How to Use BLOB Sourced Power BI Reports via Dataflows

How to Use BLOB Sourced Power BI Reports via Dataflows

Since the announcement of Power BI dataflows in late 2018, I've had a desire to test it out and see what it could really do. I finally had the time and the proper use case to get into it and do some experimentation. Here’s what I found:

What Are Power BI Dataflows

Power BI dataflows allow you to do some self-service data prep on big data before exposing it through Power BI. My use case was somewhat simplistic, but also something that comes up fairly often and could be valuable to some organizations.
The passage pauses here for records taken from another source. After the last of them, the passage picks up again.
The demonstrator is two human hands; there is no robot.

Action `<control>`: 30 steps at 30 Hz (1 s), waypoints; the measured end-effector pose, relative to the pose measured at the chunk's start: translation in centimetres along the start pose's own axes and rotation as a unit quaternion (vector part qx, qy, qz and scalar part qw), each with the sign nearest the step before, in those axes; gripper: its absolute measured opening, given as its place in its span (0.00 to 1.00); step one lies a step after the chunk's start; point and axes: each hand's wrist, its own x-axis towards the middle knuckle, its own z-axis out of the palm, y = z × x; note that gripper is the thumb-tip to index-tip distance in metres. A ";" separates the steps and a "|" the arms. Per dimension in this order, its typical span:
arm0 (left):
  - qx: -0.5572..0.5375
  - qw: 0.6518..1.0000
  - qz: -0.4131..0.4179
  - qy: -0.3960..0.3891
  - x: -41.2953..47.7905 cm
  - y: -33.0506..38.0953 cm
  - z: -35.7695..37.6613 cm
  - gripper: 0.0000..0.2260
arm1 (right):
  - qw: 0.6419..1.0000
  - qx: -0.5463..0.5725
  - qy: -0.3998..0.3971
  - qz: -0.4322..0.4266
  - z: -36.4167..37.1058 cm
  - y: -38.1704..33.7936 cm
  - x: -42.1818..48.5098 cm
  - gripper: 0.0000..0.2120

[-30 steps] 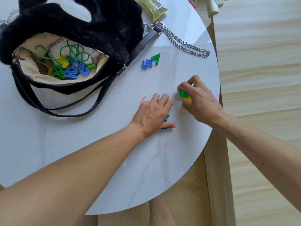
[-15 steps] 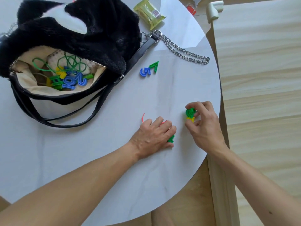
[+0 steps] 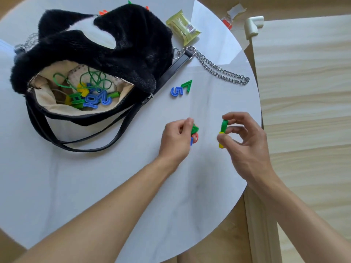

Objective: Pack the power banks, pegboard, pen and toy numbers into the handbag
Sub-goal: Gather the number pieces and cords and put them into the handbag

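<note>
While both hands hold toy numbers above the table (image 3: pixel 95 186), the handbag (image 3: pixel 117 40) lies up and to the left of them, its zip mouth (image 3: pixel 47 99) gaping toward the person. The left hand (image 3: pixel 175 141) is the nearer of the two; its grip is curled round a small clutch of numbers (image 3: pixel 194 132), green, red and blue. The right hand (image 3: pixel 245 143), out by the table's right edge, pinches a green number (image 3: pixel 224 126) and a yellow number (image 3: pixel 221 145) edge-on between thumb and fingertips, the pair standing roughly upright. Between the hands and the handbag a blue 5 (image 3: pixel 176 91) and a green 7 (image 3: pixel 187 85) lie flat, close together, near the strap (image 3: pixel 167 74). The carry therefore runs leftward and away from the person, and the left hand likely has the shorter path to the mouth; the right would pass over the 5 and 7. Inside, other packed numbers (image 3: pixel 93 99) lie among green cord (image 3: pixel 95 76); power banks and pen cannot be made out.
</note>
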 end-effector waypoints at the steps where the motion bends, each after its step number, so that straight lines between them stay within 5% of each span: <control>1: -0.142 0.985 -0.097 -0.008 -0.4 0.6 0.3 0.17 | 0.999 0.002 -0.032 -0.038 0.5 -0.9 -0.4 0.18; 4: -0.394 0.879 -0.246 -0.108 -2.4 1.8 -0.1 0.21 | 0.978 -0.110 -0.119 -0.130 2.3 -3.1 -1.4 0.20; 7: -0.457 0.836 -0.259 -0.161 -3.8 2.3 -1.5 0.31 | 0.930 -0.286 -0.167 -0.156 4.0 -4.4 -1.6 0.24; 11: -0.432 0.858 -0.254 -0.111 -3.8 3.1 -3.0 0.27 | 0.892 -0.354 -0.195 -0.205 5.3 -5.8 -1.2 0.15; 13: -0.410 0.874 -0.248 -0.073 -3.4 3.1 -3.8 0.25 | 0.914 -0.292 -0.150 -0.236 5.5 -6.2 -0.1 0.10; 16: -0.411 0.873 -0.261 -0.009 -2.9 2.7 -5.4 0.20 | 0.953 -0.244 -0.038 -0.173 6.3 -5.6 4.5 0.13; 21: -0.400 0.878 -0.262 -0.016 -4.2 0.6 -7.1 0.19 | 0.877 -0.470 -0.055 -0.081 9.5 -2.8 12.6 0.28; 26: -0.379 0.886 -0.267 0.004 -6.1 -1.3 -8.6 0.15 | 0.847 -0.471 -0.075 -0.233 10.6 -1.2 12.7 0.04; 30: -0.362 0.890 -0.274 0.040 -6.7 -2.1 -10.3 0.12 | 0.833 -0.482 -0.138 -0.233 9.4 -0.4 10.7 0.04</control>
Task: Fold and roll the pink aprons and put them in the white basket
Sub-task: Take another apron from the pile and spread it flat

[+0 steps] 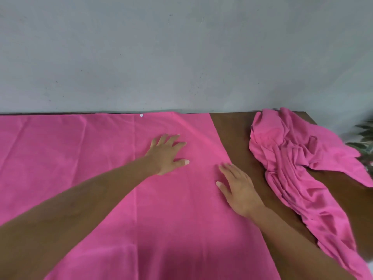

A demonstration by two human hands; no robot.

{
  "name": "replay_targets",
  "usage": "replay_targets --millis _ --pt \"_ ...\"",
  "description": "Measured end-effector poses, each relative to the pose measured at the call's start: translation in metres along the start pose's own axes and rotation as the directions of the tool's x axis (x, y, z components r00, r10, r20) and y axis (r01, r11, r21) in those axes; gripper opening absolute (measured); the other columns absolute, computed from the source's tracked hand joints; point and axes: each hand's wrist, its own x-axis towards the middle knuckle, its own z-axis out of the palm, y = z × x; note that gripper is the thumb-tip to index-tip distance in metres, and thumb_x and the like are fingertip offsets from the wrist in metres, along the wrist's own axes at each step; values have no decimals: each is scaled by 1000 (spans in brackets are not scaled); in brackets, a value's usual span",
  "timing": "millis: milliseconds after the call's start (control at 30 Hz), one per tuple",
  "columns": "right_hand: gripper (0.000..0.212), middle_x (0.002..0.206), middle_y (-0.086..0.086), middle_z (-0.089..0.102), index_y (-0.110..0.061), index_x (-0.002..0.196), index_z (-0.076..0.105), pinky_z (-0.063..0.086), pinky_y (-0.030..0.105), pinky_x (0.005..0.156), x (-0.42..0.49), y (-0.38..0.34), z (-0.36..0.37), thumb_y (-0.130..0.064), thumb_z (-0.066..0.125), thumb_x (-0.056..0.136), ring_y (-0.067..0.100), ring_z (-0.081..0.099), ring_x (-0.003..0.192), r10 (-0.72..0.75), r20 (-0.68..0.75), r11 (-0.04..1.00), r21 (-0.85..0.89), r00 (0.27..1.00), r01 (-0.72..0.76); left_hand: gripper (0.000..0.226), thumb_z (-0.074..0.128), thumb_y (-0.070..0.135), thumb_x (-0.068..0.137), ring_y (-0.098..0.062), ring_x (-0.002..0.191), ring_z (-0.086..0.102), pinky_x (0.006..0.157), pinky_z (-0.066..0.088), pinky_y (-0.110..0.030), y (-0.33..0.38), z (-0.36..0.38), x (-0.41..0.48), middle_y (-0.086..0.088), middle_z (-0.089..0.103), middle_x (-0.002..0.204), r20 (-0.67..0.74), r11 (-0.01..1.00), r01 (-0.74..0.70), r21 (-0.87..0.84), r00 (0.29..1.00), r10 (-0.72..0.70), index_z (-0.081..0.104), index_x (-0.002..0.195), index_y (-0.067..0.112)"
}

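A pink apron (80, 150) lies spread flat over the left and middle of the brown table (236, 134). A small white button (141, 115) shows at its far edge. My left hand (166, 153) presses flat on the apron with its fingers spread. My right hand (237, 187) rests flat on the cloth near its right edge, fingers straight. A second pink apron (292, 162) lies crumpled in a heap on the right of the table. The white basket is out of view.
A grey wall (181, 57) stands right behind the table's far edge. Green plant leaves (365, 138) show at the right edge, past the table's corner. A strip of bare brown wood runs between the two aprons.
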Motion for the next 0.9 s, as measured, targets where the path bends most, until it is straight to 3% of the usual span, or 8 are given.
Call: replay_targets --millis 100,267,467,667,800,900 --pt "92 165 -5 23 -28 158 28 16 36 125 -38 -24 13 -79 -3 88 13 17 153 24 13 1000 16 1000 -25 78 32 72 97 -29 155 7 125 10 -54 -3 -1 1 -1 8 170 -11 998 -55 -8 998 55 19 161 30" --pt "75 166 -5 20 -26 159 28 15 35 126 -95 -47 27 -66 16 96 15 16 154 130 -17 991 18 991 -130 79 34 67 99 -25 156 10 124 12 -49 1 -7 26 -3 10 170 16 992 -125 -21 992 125 17 162 23" --pt "70 165 -11 16 -30 158 26 17 39 125 -173 -57 41 -66 19 98 11 12 154 316 -67 948 52 947 -313 79 37 67 100 -25 155 14 124 13 -47 22 -22 71 -4 15 169 65 977 -214 -13 975 215 18 162 22" --pt "65 164 -9 27 -28 157 33 30 44 120 -235 -54 46 -62 26 101 16 23 152 457 -120 890 63 881 -452 83 33 73 97 -32 155 14 124 15 -53 26 -9 101 -7 14 169 121 967 -253 36 962 247 20 162 24" --pt "66 163 -11 28 -28 156 35 28 43 119 -256 -53 47 -62 25 100 17 25 151 520 -146 854 89 841 -513 85 30 74 96 -34 155 11 124 14 -55 29 -3 107 -7 7 170 134 967 -247 66 962 237 14 163 25" --pt "64 158 -8 39 -28 152 44 32 43 117 -263 -54 45 -60 24 100 19 34 147 579 -187 815 146 793 -561 83 32 72 97 -35 154 16 122 17 -55 41 -3 108 -9 13 169 88 960 -263 94 963 255 20 162 22"
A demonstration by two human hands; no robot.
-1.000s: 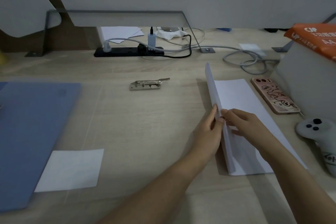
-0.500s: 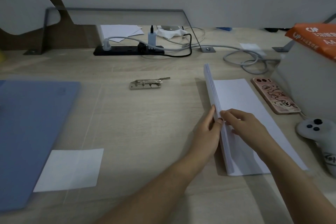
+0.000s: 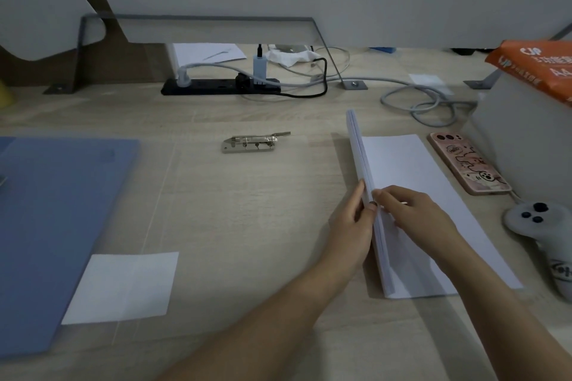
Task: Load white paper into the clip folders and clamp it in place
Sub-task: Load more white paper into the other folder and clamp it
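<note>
Two hands meet at the white paper stack (image 3: pixel 402 176), which lies right of centre in the frame on the pale wooden worktop (image 3: pixel 247 210). The stack's left edge is lifted, so that a sheaf of sheets stands up from the flat remainder. The left hand (image 3: pixel 353 226) presses against the outer face of that raised sheaf, its grip narrow, thumb and fingers closed on the paper edge. The right hand (image 3: pixel 414 213) rests on the flat sheets just beside it, its grip also narrow, fingertips pinching at the same raised edge where the two hands touch.

At the left edge of the frame lies a blue clip folder (image 3: pixel 55 226), closed flat, with a single loose white sheet (image 3: pixel 123 286) overlapping its lower right corner. A metal clip mechanism (image 3: pixel 252 143) lies alone at centre, well apart from both folder and stack.

Right of the stack lies a phone (image 3: pixel 467 164) in a pink cartoon case, and lower right a grey controller (image 3: pixel 538 226). An orange paper ream wrapper (image 3: pixel 535 62) sits at upper right. A black power strip (image 3: pixel 221 86) with cables runs along the back.
</note>
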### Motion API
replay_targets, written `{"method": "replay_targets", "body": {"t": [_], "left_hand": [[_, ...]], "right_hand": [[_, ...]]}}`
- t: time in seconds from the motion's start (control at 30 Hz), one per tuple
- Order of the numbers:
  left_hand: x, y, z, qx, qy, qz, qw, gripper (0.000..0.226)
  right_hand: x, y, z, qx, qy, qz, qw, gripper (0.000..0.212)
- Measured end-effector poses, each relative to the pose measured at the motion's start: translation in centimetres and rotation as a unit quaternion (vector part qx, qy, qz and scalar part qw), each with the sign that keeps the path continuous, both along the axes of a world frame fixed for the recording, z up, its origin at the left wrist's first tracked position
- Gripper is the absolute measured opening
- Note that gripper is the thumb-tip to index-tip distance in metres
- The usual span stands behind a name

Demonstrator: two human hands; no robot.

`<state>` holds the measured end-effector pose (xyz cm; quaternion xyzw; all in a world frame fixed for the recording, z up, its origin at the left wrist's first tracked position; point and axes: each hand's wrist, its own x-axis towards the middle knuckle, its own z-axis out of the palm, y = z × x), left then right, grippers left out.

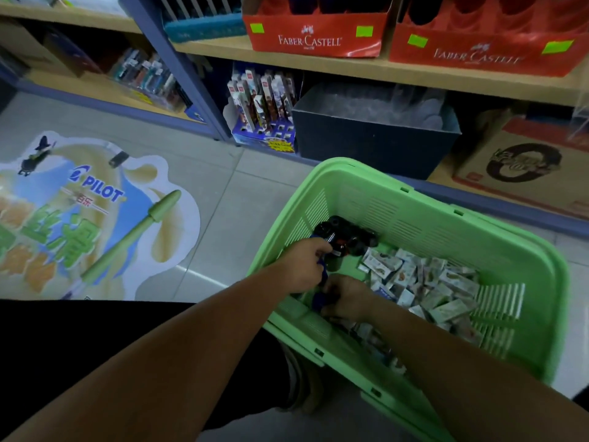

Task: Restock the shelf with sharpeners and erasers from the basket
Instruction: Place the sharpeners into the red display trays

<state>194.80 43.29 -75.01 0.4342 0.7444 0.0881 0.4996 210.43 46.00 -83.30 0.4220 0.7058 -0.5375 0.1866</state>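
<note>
Left hand (pixel 304 264) is clenched on a few small blue and black plastic sharpeners (pixel 331 245), pinching them just beside the loose heap of black sharpeners (pixel 350 232) at the far left corner of the pale green slotted plastic basket (pixel 414 193). Right hand (pixel 345 301) sits lower, against the near wall, its fingers curled round a blue plastic piece (pixel 318 300), probably another sharpener. Small paper-wrapped erasers (pixel 424 279) fill the right half of the basket in a jumble. The basket stands on the tiled floor (pixel 242 186), close to the wooden shelf (pixel 350 70) with its red cardboard display boxes (pixel 314 33) and, one level down, a dark bin (pixel 376 141).

To do this pick well, gather one kind only, close the fingers fully so nothing slips out on the lift, and clear the basket rim before turning to the shelf.

How many pieces each hand holds cannot be counted; the palms cover them. Motion blur softens the shelf goods, the erasers' print is unreadable, and the slot meant for this stock is not evident
</note>
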Motion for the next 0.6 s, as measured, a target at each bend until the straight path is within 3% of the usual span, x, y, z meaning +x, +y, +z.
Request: {"method": "replay_targets", "body": {"t": [0.13, 0.27, 0.47, 0.53, 0.6], "left_hand": [[0.7, 0.4, -0.5, 0.126, 0.112, -0.073, 0.983, 0.046], [1.2, 1.2, -1.8, 0.124, 0.191, -0.189, 0.955, 0.074], [2.3, 3.2, -4.0, 0.117, 0.32, -0.258, 0.904, 0.121], [2.2, 3.6, -4.7, 0.133, 0.338, -0.266, 0.893, 0.12], [1.9, 3.8, -5.3, 0.152, 0.318, -0.268, 0.897, 0.107]], "right_hand": [[0.8, 1.9, 2.1, 0.026, 0.059, -0.145, 0.987, 0.014], [2.3, 4.4, 3.7, 0.089, 0.088, -0.391, 0.912, 0.024], [2.0, 5.1, 2.8, -0.029, 0.088, -0.507, 0.857, 0.033], [1.7, 5.2, 2.1, -0.068, 0.091, -0.539, 0.835, 0.038], [1.6, 5.2, 1.4, -0.079, 0.092, -0.536, 0.835, 0.038]]}}
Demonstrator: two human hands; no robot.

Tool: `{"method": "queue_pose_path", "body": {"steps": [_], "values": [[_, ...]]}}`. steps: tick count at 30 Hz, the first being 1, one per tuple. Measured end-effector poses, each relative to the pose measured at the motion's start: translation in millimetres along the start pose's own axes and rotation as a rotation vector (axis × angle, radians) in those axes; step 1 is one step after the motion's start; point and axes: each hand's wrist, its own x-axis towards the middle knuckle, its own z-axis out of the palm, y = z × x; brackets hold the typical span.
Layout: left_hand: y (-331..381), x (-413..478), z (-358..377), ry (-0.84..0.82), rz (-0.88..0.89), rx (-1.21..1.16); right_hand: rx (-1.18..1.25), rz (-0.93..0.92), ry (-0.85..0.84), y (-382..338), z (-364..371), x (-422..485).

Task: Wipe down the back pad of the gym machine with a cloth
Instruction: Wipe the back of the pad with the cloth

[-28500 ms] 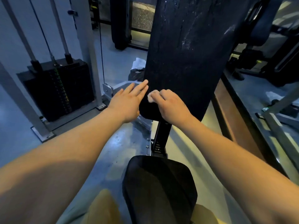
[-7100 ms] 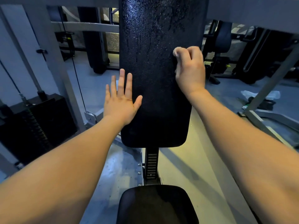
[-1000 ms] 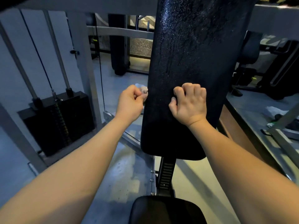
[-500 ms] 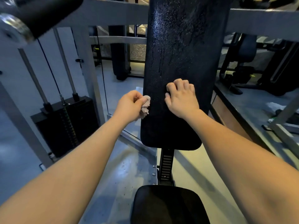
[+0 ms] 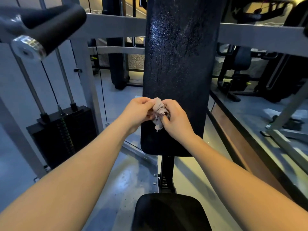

Power BI Dataflow Use Case

I have a lot of clients that get large data extracts out of their source systems. Sometimes these are full extracts, but a lot of times these are incremental daily files. A question that often comes up is, "Can I just dump these in BLOB storage and do something with them in Power BI without having to write transformations in a relational database or some ETL program?" The biggest issue with this is combining the small incremental files into a single source that Power BI can consume and use.

So, I set off on my journey to see if dataflows could help me with my problem.

Setup

There are a couple things you need to do in order to use dataflows. You will need to enable dataflows in Power BI (you must be an admin to do this).

You must also configure a workspace to use dataflows. You can either create a new workspace or update an existing one. This will not work with the My Workspace that everyone gets out-of-box.

One you have those two things configured, you're ready to start creating your dataflows. For this example, I am using the Chicago food inspection results from Kaggle. This is just a CSV that I split into multiple CSVs by year so I could test incremental data loads. I took some of the files and uploaded them to a BLOB storage container for my experiment.

Creating the Dataflow

Login to PowerBI.com and go to the workspace you created with dataflows enabled. Go to the Dataflows tab and click Create and choose Dataflow.

JDX Data Flow

From here you can either Define new entities, link entities from other dataflows, or attach a Common Data Model folder to your dataflow. Since we are new, we are going to define new entities, so click the Add new entities button.

Create a Dataflow

Next, you are going to see a screen that will allow you to choose from a number of different source types. For our example, we are going to be selecting Azure Blobs.

Data Source

On the next screen, enter an Azure storage account and the account key so Power BI can connect to the container. My storage account is called swcdaadlgen2storage. Once Power BI connects, it will list the available containers. Click the container where that you uploaded your files to (in this example, local-file-copy-test). The result should look something like the below example. Click Next.

Azure Choose Data

 

On the next screen, you will see the query editor. From here we will work with the query that was generated by the past couple of steps, but it will also be adding additional queries to do the joining of the files to produce the single query that Power BI will access via a Power BI report.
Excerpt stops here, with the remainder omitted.